This exercise asks for the whole listing to be restated exactly.

▸ Data below:
········
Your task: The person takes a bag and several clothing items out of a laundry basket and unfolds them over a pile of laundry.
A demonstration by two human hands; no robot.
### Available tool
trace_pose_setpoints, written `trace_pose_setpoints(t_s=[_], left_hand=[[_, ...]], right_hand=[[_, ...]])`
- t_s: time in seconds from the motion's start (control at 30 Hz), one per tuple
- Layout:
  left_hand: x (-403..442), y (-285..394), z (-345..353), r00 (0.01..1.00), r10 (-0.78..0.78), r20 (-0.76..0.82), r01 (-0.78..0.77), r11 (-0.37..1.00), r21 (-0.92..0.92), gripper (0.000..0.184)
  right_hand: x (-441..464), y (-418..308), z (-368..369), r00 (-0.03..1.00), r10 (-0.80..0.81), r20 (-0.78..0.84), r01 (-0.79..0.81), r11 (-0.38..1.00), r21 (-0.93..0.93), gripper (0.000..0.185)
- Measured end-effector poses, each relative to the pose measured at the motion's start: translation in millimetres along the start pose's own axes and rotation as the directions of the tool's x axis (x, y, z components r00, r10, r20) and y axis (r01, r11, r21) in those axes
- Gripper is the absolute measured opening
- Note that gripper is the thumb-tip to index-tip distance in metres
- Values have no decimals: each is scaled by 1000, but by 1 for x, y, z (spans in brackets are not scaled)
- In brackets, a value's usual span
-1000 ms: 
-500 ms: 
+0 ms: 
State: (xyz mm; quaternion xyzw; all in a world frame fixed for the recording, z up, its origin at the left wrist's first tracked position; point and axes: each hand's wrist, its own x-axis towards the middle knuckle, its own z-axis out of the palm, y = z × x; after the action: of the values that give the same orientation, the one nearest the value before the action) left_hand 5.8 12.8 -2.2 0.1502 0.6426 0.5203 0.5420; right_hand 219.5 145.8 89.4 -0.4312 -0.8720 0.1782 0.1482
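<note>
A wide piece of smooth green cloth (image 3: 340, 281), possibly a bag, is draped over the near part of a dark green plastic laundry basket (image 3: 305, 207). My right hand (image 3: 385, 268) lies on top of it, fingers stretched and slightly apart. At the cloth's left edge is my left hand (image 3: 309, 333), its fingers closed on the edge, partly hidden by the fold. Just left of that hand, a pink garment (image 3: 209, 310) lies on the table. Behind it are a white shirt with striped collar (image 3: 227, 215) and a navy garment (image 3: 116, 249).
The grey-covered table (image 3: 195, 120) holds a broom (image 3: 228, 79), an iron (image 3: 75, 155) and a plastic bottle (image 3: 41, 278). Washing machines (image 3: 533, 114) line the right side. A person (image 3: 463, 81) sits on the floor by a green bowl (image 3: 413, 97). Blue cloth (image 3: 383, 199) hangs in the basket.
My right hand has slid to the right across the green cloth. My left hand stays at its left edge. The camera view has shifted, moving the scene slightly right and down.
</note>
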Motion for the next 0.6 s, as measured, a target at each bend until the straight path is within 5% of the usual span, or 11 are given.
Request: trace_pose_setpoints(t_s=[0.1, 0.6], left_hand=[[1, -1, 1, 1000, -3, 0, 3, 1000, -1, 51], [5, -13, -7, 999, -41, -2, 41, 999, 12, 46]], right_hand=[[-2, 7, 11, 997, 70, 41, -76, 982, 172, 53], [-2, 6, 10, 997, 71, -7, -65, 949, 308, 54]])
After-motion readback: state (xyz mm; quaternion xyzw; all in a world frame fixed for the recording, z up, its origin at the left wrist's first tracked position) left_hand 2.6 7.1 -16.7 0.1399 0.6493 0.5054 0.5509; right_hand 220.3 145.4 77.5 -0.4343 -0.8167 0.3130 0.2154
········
▸ Task result:
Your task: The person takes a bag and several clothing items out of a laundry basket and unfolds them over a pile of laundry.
A demonstration by two human hands; no robot.
### Available tool
trace_pose_setpoints, written `trace_pose_setpoints(t_s=[_], left_hand=[[_, ...]], right_hand=[[_, ...]])`
- t_s: time in seconds from the motion's start (control at 30 Hz), one per tuple
- Layout:
  left_hand: x (-403..442), y (-285..394), z (-345..353), r00 (0.01..1.00), r10 (-0.78..0.78), r20 (-0.76..0.82), r01 (-0.78..0.77), r11 (-0.37..1.00), r21 (-0.92..0.92), gripper (0.000..0.184)
  right_hand: x (-441..464), y (-418..308), z (-368..369), r00 (-0.03..1.00), r10 (-0.80..0.81), r20 (-0.78..0.84), r01 (-0.79..0.81), r11 (-0.38..1.00), r21 (-0.93..0.93), gripper (0.000..0.185)
- Measured end-effector poses, each relative to the pose measured at the motion's start: translation in millimetres along the start pose's own axes and rotation as the directions of the tool's x axis (x, y, z components r00, r10, r20) and y axis (r01, r11, r21) in those axes
- Gripper is the absolute measured opening
- Note that gripper is the thumb-tip to index-tip distance in metres
- Values have no decimals: each is scaled by 1000, but by 1 for x, y, z (spans in brackets are not scaled)
- In brackets, a value's usual span
-1000 ms: 
-500 ms: 
+0 ms: 
State: (xyz mm; quaternion xyzw; all in a world frame fixed for the recording, z up, its origin at the left wrist's first tracked position; point and axes: each hand's wrist, its own x-axis towards the middle knuckle, its own z-axis out of the palm, y = z × x; after the action: of the values that give the same orientation, the one nearest the value before the action) left_hand 5.8 12.8 -2.2 0.1502 0.6426 0.5203 0.5420; right_hand 219.5 145.8 89.4 -0.4312 -0.8720 0.1782 0.1482
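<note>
A wide piece of smooth green cloth (image 3: 340, 281), possibly a bag, is draped over the near part of a dark green plastic laundry basket (image 3: 305, 207). My right hand (image 3: 385, 268) lies on top of it, fingers stretched and slightly apart. At the cloth's left edge is my left hand (image 3: 309, 333), its fingers closed on the edge, partly hidden by the fold. Just left of that hand, a pink garment (image 3: 209, 310) lies on the table. Behind it are a white shirt with striped collar (image 3: 227, 215) and a navy garment (image 3: 116, 249).
The grey-covered table (image 3: 195, 120) holds a broom (image 3: 228, 79), an iron (image 3: 75, 155) and a plastic bottle (image 3: 41, 278). Washing machines (image 3: 533, 114) line the right side. A person (image 3: 463, 81) sits on the floor by a green bowl (image 3: 413, 97). Blue cloth (image 3: 383, 199) hangs in the basket.
My right hand has slid to the right across the green cloth. My left hand stays at its left edge. The camera view has shifted, moving the scene slightly right and down.
</note>
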Motion for the next 0.6 s, as measured, a target at each bend until the straight path is within 5% of the usual span, or 11 are given.
Request: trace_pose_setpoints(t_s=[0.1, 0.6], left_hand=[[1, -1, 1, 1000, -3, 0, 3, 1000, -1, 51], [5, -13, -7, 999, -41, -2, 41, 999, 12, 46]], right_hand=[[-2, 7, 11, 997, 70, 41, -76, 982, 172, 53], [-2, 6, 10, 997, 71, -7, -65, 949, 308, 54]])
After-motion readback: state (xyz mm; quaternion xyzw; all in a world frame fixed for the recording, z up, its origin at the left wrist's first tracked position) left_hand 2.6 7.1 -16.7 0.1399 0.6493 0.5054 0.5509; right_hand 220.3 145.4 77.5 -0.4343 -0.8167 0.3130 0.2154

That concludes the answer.